娄素珍激动说道:“所以我跑了,我把我所有金银首饰都当了,在我生辰那日钻了狗洞跑了,哈哈哈,我跑了!”
江芸芸惊呆了,嘴皮子上下哆嗦了一下:“跑,你从江西跑到京城了?一个人?”
“来投奔我?”她想了想,又指了指自己,犹豫说道。
娄素珍果断摇头:“我才不要投奔你,那我不是私奔了嘛?我可不是私奔,我是要去过我自己想过的日子。”

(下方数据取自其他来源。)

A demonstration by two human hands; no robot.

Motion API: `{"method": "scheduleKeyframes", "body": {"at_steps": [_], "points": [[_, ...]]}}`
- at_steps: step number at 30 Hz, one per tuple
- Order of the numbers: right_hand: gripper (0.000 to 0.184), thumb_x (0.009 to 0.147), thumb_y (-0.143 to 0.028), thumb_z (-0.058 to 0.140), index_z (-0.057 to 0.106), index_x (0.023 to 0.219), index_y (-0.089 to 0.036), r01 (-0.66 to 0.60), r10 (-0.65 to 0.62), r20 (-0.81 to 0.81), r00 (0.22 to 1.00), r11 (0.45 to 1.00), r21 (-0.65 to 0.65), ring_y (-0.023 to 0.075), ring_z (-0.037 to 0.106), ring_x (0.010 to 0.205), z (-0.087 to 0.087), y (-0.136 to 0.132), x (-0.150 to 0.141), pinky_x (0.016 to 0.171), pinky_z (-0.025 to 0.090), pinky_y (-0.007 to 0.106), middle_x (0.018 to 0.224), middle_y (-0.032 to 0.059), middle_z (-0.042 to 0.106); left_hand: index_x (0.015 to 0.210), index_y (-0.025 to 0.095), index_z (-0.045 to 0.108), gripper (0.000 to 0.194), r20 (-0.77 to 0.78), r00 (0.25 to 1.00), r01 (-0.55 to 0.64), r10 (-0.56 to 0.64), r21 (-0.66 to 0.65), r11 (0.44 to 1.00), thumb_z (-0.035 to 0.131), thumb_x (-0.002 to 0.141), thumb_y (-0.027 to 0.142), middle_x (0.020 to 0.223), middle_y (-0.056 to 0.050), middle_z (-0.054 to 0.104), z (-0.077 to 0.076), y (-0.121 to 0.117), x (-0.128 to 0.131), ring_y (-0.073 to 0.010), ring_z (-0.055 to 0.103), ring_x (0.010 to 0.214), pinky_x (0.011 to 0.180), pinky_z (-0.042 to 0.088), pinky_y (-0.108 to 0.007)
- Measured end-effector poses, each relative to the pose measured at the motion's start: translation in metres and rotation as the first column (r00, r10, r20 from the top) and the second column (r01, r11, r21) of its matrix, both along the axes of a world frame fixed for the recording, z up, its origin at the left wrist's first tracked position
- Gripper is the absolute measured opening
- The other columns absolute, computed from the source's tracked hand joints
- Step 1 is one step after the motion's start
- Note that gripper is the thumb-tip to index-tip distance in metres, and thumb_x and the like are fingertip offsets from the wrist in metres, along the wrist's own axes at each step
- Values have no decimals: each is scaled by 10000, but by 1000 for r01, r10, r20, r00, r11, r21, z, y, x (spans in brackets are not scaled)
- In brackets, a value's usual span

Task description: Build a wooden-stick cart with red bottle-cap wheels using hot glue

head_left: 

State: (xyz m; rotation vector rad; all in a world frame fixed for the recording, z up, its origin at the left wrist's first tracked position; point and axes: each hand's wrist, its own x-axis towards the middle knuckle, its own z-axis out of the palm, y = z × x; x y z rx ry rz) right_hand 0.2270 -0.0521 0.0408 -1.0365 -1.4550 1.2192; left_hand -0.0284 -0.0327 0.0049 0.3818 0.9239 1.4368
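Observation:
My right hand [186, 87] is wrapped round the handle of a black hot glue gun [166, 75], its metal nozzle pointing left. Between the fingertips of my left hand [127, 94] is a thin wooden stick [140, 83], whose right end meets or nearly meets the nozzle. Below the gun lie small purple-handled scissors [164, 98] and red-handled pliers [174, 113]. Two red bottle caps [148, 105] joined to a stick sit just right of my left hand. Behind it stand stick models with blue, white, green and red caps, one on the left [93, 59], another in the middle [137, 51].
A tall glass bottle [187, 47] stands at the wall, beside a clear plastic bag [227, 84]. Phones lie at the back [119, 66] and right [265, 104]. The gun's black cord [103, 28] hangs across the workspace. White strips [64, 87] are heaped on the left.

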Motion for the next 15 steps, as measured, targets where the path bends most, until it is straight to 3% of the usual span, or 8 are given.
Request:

实在太过惊世骇俗,江芸芸一张脸什么表情也做不出来,只能木在这里。
“我听说你在琼山县组建了一个健妇队,我打算也去。”
江芸芸揉了揉额头:“健妇队很苦的,你一个大小姐去哪里吃什么苦。”
“什么话!”娄素珍不高兴说道,“你江其归怎么也这么迂腐,吃苦的事情只有愿不愿意吃,能不能吃,可不是谁能吃谁不能吃的,你不是说所有人都是一样的嘛?我娄素珍自然是一样的,健妇队的人能吃我也能吃,算不上大事。”
江芸芸楞在原处。
她突然反应过来,用男人的身份活着太久了,她总是下意识想要去保护女人。
就像当年她在白鹿书院里说的,大树底下虽然好乘凉,但大树底下却是长不出大树,草芥只会被人践踏。